To prevent gas migration, the pores in bentonite need to be saturated during their lifetime. However, this is difficult to achieve because experience has indicated that the occurrence of unsaturated flow is unavoidable in liner systems [94]. Vangpaisal and Bouazza (2004) [94] conducted a group of gas migration tests on different, partially hydrated GCLs, and the results indicated that gas permeability was closely related to the variation of moisture and volumetric water content. As the gravimetric moisture and volumetric water content increases, the gas migration rate of GCLs decreases accordingly (see Figure 9) [95]. Didier et al. (2000) [96] indicated that the gas permeability was linearly related to the volumetric water content on a linear-log scale. The relationship between the gas diffusion coefficient and the effective diffusion has been investigated by many researchers [97,98,99], and the results are plotted in Figure 10. It is evident that the diffusion coefficient of gas decreased with the increase of saturation degree. Environmental factors such as straining and wet-dry cycles can induce strain cracks and desiccation cracks in bentonite within GCLs, which provide a preferential flow path, thus accelerating gas permeation through the GCL [27,94].
The structure of GCL can also influence its gas permeability; for example, stich-bonded GCL has a higher gas permeability than needle-punched GCL. GCLs with a poor distribution of needle-punched fibers will have gas permeability up to three orders of magnitude higher than that with uniform distribution [100,101]. Besides, in actual applications, it is not uncommon for some space to exist at the interface of the GM/GCL composite cover, which will inevitably provide a flow path for gas migration [22,33].

3.5. Mechanical Behaviour

Stability is an importation consideration for GCLs which are applied in cover and slope-lining systems of waste landfills. GCLs are commonly expected to suffer from transient shear stress during construction, as well as permanent shear stress in some cases. During the design stage, two aspects of shear strength should be taken into account for stability analysis: (i) the internal shear strength of GCL; (ii) the interface shear strength between GCL and adjacent materials.

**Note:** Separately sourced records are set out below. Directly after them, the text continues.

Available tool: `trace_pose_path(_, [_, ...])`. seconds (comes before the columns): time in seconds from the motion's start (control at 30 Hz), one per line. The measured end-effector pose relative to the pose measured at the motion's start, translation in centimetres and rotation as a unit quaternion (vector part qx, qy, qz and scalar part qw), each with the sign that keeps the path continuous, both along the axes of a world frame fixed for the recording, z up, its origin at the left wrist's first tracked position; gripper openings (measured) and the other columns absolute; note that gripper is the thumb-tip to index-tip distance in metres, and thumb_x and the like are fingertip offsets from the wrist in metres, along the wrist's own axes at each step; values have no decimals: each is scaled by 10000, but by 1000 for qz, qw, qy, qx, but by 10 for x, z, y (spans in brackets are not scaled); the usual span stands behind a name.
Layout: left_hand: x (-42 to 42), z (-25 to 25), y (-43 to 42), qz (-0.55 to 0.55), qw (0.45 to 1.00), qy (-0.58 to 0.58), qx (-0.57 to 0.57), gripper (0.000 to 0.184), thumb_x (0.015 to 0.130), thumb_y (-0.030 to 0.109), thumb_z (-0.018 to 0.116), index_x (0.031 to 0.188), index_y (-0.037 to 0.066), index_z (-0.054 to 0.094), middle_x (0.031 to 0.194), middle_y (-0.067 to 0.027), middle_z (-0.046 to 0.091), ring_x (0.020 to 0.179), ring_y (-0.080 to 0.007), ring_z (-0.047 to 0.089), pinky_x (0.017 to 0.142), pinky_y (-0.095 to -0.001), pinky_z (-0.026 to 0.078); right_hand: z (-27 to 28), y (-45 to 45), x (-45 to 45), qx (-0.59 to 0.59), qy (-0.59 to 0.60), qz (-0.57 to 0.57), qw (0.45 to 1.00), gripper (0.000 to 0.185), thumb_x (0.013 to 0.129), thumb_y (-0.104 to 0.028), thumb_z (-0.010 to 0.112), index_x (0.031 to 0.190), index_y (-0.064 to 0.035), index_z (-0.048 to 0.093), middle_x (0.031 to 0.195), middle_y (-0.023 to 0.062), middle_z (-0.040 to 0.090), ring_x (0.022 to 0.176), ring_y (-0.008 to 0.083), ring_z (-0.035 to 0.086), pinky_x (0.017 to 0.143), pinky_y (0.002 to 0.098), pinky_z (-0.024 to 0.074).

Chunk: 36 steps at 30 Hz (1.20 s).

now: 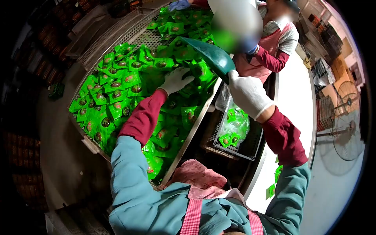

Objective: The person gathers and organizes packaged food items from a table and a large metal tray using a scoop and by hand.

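Note:
Green foil packets (pixel 117 94), each with a dark oval picture on it, fill a large metal tray (pixel 190 143) with perforated walls. My left hand (pixel 176 81), in a white knitted glove, rests among the packets with its fingers stretched out, and no packet shows clearly in its grip. In my right hand (pixel 248 94), also white-gloved, is the handle of a dark green plastic scoop (pixel 211 58). The scoop is raised over the tray's right side, tilted, its blade pointing to the far left. Its inner side is partly hidden from me.
A dark plastic crate (pixel 250 150) with packets in a clear bag (pixel 239 129) stands right of the tray. Beyond it runs a white surface (pixel 295 102) with a few packets. A co-worker (pixel 270 51) in a pink apron and blue gloves stands at the far side. A fan (pixel 346 117) stands right.

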<state>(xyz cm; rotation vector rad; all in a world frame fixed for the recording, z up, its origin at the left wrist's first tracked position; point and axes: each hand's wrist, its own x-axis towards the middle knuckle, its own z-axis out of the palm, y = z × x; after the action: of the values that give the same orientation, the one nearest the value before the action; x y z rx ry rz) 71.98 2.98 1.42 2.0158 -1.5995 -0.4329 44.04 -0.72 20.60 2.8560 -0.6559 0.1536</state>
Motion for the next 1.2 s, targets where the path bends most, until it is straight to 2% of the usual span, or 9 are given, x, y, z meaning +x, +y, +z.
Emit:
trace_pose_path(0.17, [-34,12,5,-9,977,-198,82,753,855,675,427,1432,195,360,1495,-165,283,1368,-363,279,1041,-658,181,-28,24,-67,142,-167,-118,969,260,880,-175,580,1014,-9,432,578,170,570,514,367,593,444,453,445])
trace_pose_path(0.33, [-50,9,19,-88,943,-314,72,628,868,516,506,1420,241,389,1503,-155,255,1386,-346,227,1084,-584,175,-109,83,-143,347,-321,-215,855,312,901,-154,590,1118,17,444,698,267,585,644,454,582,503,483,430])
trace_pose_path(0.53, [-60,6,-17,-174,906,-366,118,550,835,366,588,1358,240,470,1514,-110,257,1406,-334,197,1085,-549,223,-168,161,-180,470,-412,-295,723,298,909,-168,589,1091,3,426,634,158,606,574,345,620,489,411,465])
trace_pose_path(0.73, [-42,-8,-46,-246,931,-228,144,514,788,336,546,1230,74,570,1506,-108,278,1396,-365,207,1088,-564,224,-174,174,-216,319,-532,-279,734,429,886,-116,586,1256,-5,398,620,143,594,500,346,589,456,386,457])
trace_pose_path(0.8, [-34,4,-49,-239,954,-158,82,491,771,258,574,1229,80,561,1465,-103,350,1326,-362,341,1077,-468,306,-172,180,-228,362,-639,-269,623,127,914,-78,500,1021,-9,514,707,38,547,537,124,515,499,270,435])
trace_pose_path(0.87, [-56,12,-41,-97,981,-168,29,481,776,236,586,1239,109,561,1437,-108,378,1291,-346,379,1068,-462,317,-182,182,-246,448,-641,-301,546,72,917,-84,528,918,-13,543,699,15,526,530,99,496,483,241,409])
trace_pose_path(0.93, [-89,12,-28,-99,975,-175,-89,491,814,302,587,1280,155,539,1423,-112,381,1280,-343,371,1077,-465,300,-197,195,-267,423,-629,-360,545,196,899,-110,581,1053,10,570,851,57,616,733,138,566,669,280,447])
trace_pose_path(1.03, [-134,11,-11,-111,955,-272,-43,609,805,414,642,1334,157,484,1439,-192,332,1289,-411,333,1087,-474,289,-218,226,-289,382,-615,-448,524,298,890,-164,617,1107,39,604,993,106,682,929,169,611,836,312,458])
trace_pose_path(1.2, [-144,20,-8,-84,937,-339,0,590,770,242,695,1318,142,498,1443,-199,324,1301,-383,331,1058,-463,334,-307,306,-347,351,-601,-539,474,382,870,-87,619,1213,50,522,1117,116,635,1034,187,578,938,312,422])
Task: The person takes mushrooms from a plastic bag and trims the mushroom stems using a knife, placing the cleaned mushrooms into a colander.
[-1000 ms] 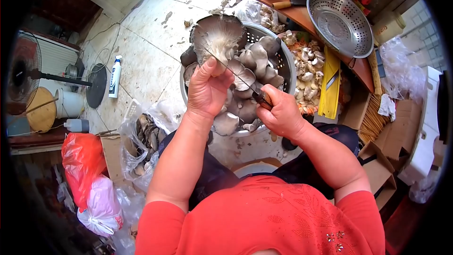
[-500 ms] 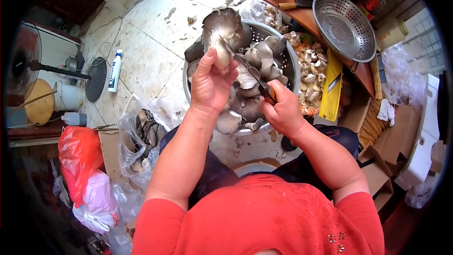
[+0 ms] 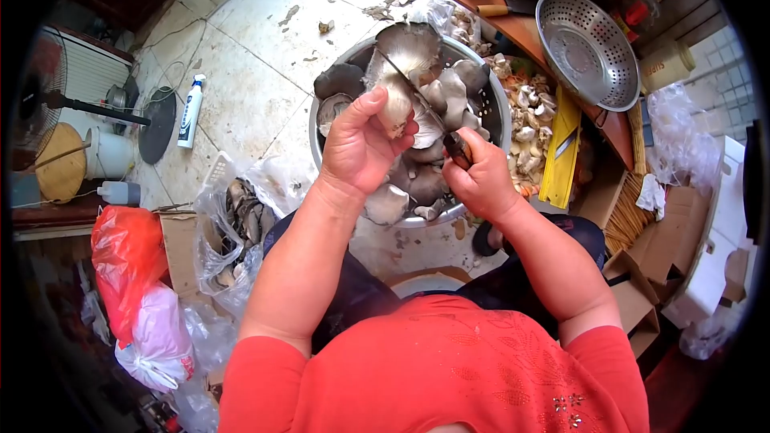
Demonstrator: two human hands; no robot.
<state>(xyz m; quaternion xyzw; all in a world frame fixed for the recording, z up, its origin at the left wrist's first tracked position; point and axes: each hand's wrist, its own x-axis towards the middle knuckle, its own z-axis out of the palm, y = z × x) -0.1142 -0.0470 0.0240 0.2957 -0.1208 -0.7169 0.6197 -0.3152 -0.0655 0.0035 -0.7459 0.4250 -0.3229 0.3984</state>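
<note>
My left hand [image 3: 365, 140] grips the pale stem of a large grey mushroom [image 3: 411, 48], its cap pointing away from me. In my right hand [image 3: 479, 168] is the dark handle of a knife [image 3: 425, 104]. The thin blade slants up and left and lies across the mushroom where stem and cap meet. Both hands are above a metal colander [image 3: 503, 108] holding many grey mushrooms [image 3: 387, 203]. Part of the blade's edge is hard to make out against the mushrooms.
Stem trimmings [image 3: 529, 124] and a yellow slicer [image 3: 561, 148] lie right of the colander. Another colander [image 3: 588, 48] rests on a wooden board [image 3: 505, 24]. At left are a plastic-lined basket of mushrooms [image 3: 249, 216], a white bottle [image 3: 191, 112], a fan and bags.
The held mushroom has moved right and tilted, its cap now turned up and to the right. The knife blade has shifted up across it. The view has shifted slightly.
</note>
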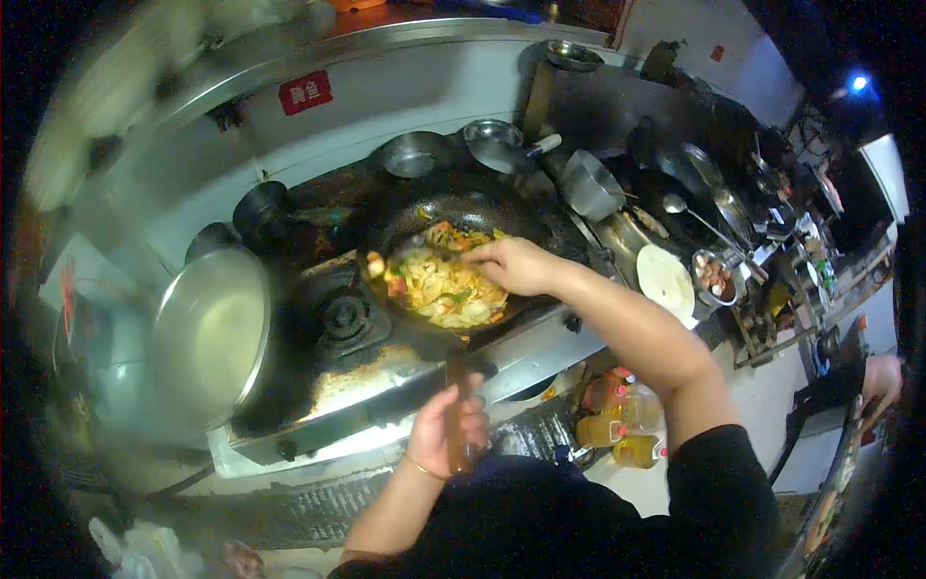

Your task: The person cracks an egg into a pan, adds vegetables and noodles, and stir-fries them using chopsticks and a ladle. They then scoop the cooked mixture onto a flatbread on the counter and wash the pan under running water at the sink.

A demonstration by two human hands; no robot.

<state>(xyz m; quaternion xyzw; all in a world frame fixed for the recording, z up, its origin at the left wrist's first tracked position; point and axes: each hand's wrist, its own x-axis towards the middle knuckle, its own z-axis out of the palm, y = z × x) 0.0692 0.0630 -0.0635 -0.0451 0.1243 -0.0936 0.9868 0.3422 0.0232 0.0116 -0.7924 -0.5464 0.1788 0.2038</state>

3.5.1. Internal Shear Strength

The internal shear strength and variables governing the strength for different types of GCLs have been investigated by many researchers using direct shear tests [37,102,103,104,105,106,107,108]. These indicate that all of the GCLs exhibit strain-softening characteristics under direct shear. For unreinforced GCLs that are bonded together with a chemical binder (e.g., adhesive-bonded, GM-GCL), since no reinforcement exists in the bentonite the products provide a relatively low resistance to shear force. For reinforced GCLs (e.g., stitch-bonded, and needle-punched GT-GCL), the piercing fibers and the stitch will act as reinforcement materials leading to a significant increase in shear strength [103,104]. Typically, owing to the frictional connection of the reinforcing fibers, needle-punched GCL has a higher peak shear strength than other types of GCL [105,106]. For each type of GCL, failure occurs at the interface of geotextile and bentonite. The stitch-bonded GCL fails when the stitching lines rip through the geotextile, while the needle-punched GCL fails when reinforcing fibers pull out of the geotextile [105]. In terms of stability, reinforced GCLs are suitable for high-stress application, while unreinforced GCLs are suitable for low-stress applications.
Except for some types of GCLs, the hydration condition, the normal stress and the shear-displacement rate will also contribute to internal shear strength variability [103]. Hydration will lead to an increase in the water content of the bentonite as well as a significant decrease of the internal shear strength. Hydration fluid, hydration time, and normal stress during hydration are the key factors influencing the hydrated shear strength [104]. For needle-punched GCLs, the peak shear strength increases with normal stress, while for stitch-bonded GCLs, it seems to be independent of normal stress. Under a low normal stress, the peak shear strength of reinforced GCLs was observed to increase with the shearing rate [103,105]; however, under a high normal stress, the trend will be reversed [106]. This is because negative pore water pressures are generated during shearing under low normal stress, while positive pore water pressures are generated under high normal stress.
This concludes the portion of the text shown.